Prendre le Large Le UKIP et le choix
du Brexit
Karine Tournier-Sol
Collection Chroniques Paris : Éditions
Vendémiaire, 2017 Broché, 154 p. ISBN
978-2363582850. 18€
Recension de Clémence Jallot Université Paris-Sorbonne
Karine Tournier-Sol
est maîtresse de conférences en civilisation britannique à l’université de
Toulon et consacre ses recherches à la vie politique britannique et notamment
aux relations entre le Royaume-Uni et l’Europe. Prendre le
Large : Le UKIP et le choix du Brexit s’inscrit dans le contexte de l’étude
de la montée des populismes, notable depuis 2010, non seulement à l’échelle
européenne, mais également nationale. Ces formations sont longtemps restées en
arrière-plan au Royaume-Uni, jusqu’à l’avènement du UKIP, premier parti aux
élections européennes de 2014, brisant ainsi la logique bipartite de rigueur
depuis 1945, le pouvoir alternant entre domination travailliste et domination
conservatrice. L’auteure a ainsi pour ambition d’expliquer le phénomène UKIP et
de comprendre ce qui fait la particularité de ce mouvement outre-Manche,
parvenu à réaliser la promesse de son appellation : obtenir l’indépendance
des Britanniques du joug européen. Dans la lignée de
l’analyse de Ford et Goodwin, Karine Tournier-Sol présente le UKIP comme un
parti insurrectionnel, anti-establishment,
seule alternative possible aux actuels dirigeants politiques aux yeux d’un
électorat issu majoritairement de la classe ouvrière. Elle reprend également le
travail de Evans et Mellon qui ont élargi l’identité politique des électeurs à
d’autres bords, anciens sympathisants travaillistes comme conservateurs, mais
aussi à tous les milieux sociaux grâce à des chevaux de bataille
fédérateurs : l’immigration, la sortie de l’Union Européenne et le
mécontentement à l’encontre des partis traditionnels. Karine Tournier-Sol
revient sur la fondation du UKIP, sur l’impulsion d’Alan Sked, lui-même issu du
Bruges Group, think tank inspiré quant à lui par les paroles eurosceptiques de
Margaret Thatcher lors de la ratification du très conversé traité de
Maastricht. Le UKIP défend ainsi le retour d’une souveraineté perdue et d’une
particularité insulaire qui ne ressemblent en rien aux Européens, aux antipodes
d’une communauté anglophone héritée du Commonwealth. La pensée du parti s’inscrit
dans une frange radicale du mouvement eurosceptique, celle qui prône le rejet
pur et simple du projet européen, mais s’échine à affirmer ne pas être
anti-européen et s’efforce de dissocier son image du racisme. Toutefois, Karine
Tournier-Sol ne distingue pas fascisme et racisme et ne s’évertue pas à définir
le mouvement dans le spectre politique et à établir une identité idéologique.

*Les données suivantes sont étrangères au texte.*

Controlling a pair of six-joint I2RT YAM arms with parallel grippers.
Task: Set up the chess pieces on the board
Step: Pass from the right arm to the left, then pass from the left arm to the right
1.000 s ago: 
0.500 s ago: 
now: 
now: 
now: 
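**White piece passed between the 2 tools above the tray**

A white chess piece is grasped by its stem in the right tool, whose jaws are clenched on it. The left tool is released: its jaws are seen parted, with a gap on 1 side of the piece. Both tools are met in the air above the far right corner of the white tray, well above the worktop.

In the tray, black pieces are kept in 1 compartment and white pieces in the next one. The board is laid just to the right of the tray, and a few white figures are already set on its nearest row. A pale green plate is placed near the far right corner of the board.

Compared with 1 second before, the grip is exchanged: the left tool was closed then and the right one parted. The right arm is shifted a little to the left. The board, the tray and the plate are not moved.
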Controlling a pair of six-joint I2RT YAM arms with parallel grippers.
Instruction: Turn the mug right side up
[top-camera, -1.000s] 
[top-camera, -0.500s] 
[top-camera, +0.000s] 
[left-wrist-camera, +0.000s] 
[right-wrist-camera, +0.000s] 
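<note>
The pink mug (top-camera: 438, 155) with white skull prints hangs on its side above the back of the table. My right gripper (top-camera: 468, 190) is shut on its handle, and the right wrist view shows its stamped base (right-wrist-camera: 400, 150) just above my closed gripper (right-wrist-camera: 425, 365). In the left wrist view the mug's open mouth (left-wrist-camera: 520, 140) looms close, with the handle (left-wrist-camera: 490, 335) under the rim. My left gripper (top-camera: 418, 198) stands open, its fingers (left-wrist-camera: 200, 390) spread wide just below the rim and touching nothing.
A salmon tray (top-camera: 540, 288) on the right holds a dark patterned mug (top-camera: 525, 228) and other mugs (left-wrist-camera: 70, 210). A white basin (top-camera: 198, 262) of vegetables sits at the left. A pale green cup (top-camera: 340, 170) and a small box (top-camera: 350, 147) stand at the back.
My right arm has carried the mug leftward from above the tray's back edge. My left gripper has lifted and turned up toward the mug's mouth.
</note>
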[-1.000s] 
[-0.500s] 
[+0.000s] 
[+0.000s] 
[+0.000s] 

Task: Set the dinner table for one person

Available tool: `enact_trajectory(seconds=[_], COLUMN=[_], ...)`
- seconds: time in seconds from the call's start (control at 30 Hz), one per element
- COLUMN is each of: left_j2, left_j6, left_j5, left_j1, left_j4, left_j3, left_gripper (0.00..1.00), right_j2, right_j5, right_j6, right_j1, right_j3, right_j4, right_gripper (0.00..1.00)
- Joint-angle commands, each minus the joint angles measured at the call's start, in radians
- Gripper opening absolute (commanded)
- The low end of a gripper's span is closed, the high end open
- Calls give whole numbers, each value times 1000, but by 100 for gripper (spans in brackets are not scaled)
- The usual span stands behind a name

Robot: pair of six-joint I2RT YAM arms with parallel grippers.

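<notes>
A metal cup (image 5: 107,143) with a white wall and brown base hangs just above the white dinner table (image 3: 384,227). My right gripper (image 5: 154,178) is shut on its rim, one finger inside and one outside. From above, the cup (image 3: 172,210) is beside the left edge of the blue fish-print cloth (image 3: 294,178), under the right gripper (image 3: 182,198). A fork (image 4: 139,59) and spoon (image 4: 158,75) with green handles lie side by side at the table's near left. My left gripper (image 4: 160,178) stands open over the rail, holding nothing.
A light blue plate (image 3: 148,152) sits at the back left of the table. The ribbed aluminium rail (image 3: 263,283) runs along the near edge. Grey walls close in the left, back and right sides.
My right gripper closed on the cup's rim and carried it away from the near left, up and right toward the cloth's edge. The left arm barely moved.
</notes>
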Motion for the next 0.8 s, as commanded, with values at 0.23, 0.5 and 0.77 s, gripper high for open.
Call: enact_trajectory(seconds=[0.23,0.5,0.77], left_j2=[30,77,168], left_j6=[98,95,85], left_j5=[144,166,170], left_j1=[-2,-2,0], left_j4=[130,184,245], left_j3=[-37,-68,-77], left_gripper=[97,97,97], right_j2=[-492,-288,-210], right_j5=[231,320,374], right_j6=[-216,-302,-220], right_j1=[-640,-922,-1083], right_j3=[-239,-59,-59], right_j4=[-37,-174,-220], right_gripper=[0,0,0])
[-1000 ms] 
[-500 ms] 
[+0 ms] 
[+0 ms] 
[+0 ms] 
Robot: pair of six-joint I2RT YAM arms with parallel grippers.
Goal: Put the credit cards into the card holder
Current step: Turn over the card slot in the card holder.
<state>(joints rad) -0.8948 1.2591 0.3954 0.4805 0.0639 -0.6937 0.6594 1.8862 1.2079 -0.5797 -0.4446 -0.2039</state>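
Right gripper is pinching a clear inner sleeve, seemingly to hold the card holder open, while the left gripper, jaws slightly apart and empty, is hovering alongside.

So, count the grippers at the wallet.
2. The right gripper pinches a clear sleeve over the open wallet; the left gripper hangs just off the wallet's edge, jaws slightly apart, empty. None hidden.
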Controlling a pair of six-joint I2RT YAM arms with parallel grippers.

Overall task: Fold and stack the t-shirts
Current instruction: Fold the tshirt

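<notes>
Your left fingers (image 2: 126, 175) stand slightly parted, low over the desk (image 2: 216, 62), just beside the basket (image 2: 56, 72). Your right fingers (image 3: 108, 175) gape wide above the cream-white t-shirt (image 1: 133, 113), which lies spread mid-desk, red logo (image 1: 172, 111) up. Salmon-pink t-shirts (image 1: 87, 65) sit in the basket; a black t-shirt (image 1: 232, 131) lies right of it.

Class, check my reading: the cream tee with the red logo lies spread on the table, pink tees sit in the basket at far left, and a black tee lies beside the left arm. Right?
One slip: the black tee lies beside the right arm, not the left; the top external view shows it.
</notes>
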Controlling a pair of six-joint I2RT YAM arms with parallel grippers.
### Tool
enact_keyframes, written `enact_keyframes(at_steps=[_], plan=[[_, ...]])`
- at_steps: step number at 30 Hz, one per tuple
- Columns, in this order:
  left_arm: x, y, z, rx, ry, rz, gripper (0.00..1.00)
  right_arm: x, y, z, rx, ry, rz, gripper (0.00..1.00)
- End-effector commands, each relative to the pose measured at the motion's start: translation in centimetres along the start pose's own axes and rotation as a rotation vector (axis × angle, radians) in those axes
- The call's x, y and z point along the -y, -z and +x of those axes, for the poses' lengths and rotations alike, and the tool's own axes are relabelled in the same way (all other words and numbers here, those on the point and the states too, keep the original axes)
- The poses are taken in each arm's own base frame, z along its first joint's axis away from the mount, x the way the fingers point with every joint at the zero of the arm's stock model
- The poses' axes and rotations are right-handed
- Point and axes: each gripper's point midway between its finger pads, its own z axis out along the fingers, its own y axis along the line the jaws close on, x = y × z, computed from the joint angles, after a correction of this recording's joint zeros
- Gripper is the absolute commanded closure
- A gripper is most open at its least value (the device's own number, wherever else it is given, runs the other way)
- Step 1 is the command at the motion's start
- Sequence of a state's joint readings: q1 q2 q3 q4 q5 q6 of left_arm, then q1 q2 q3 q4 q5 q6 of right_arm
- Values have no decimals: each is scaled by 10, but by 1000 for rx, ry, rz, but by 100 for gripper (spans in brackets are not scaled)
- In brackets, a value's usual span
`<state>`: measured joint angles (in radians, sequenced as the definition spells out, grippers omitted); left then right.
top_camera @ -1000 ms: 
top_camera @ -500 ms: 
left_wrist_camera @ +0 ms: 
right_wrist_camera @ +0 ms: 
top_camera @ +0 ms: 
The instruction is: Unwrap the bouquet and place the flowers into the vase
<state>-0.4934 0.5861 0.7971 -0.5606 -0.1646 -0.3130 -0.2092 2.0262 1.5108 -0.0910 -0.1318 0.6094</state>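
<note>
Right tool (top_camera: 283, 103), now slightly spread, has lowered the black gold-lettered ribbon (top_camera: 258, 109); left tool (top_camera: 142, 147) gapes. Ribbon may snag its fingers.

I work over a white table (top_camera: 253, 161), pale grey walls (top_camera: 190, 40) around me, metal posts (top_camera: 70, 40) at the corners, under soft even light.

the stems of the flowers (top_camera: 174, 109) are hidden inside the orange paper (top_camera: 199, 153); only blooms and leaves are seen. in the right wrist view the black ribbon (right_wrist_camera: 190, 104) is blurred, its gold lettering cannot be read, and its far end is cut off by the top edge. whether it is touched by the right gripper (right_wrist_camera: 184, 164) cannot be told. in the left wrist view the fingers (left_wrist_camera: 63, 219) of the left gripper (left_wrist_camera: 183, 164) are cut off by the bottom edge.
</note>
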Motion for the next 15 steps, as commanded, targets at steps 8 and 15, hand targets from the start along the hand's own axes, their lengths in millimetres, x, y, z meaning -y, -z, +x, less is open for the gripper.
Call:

La classification générique de « populisme » est là un écueil, tant
le terme a été galvaudé. Il ne peut pas être légitimement appliqué au UKIP
étant donné l’absence d’une définition précise du terme. Quant au parallèle
avec le Front national, il est dressé mais la complexité des relations entre le
UKIP et ses homologues européens n’est qu’à peine effleurée alors qu’elle souligne
l’ambivalence entre la volonté de ne pas paraître raciste et les actes, propos
et dérapages qui caractérisent bien le parti comme tel. L’existence du UKIP,
d’abord limitée aux scrutins européens, a dû outrepasser le paradoxe de ne
trouver une légitimité qu’au travers d’une élection qu’il renie par essence. La
rigidité d’un single issue party opposé à occuper sa place au Parlement
européen s’est rapidement assouplie, même si cette question s’est de nouveau
posée une fois le but ultime du parti atteint en 2016 : la sortie de
l’Union Européenne. Quel intérêt aurait-il alors à prolonger son
existence ? L’établissement de programmes politiques proches de la frange
extrême du Parti conservateur, dès l’élection de Roger Knapman à la tête du
parti en 2002, a permis au UKIP de diversifier son propos et ses objectifs en
brouillant la frontière d’idées entre les deux partis. Mais cette porosité a
joué également en faveur des conservateurs, jusqu’à ce que David Cameron leur
emprunte même l’idée de donner aux Britanniques le choix de se maintenir au
sein de l’Union européenne ou de la quitter. Le quatrième chapitre
entreprend de trouver l’origine du caractère unique du phénomène UKIP au
Royaume-Uni, tout d’abord en déconstruisant le mythe selon lequel la culture
britannique rendrait le pays imperméable au racisme et maintiendrait la
confiance du peuple à l’égard des élites et de l’Etat. Parmi les facteurs,
l’argument du FPTP (first-past-the-post system) est rapidement balayé
mais pas expliqué – bien qu’il ne soit pas déterminant dans l’accession au
pouvoir, un système proportionnel offre plus de possibilités aux petits partis
d’accéder aux coalitions gouvernementales et d’ainsi trouver leur légitimité et
leur crédibilité dans la représentation parlementaire. Puis l’auteure entreprend
un historique de l’extrême droite britannique depuis la British Union of
Fascists (BUF) fondée en 1932 par Oswald Mosley jusqu’aux échecs des National
Front et British National Party. Un délitement de l’extrême droite aurait
précédé la montée du parti de Nigel Farage. Théorie intéressante : la
porosité avec les idées des conservateurs se cristalliserait autour du
personnage de Margaret Thatcher et de son « populisme à l’anglaise »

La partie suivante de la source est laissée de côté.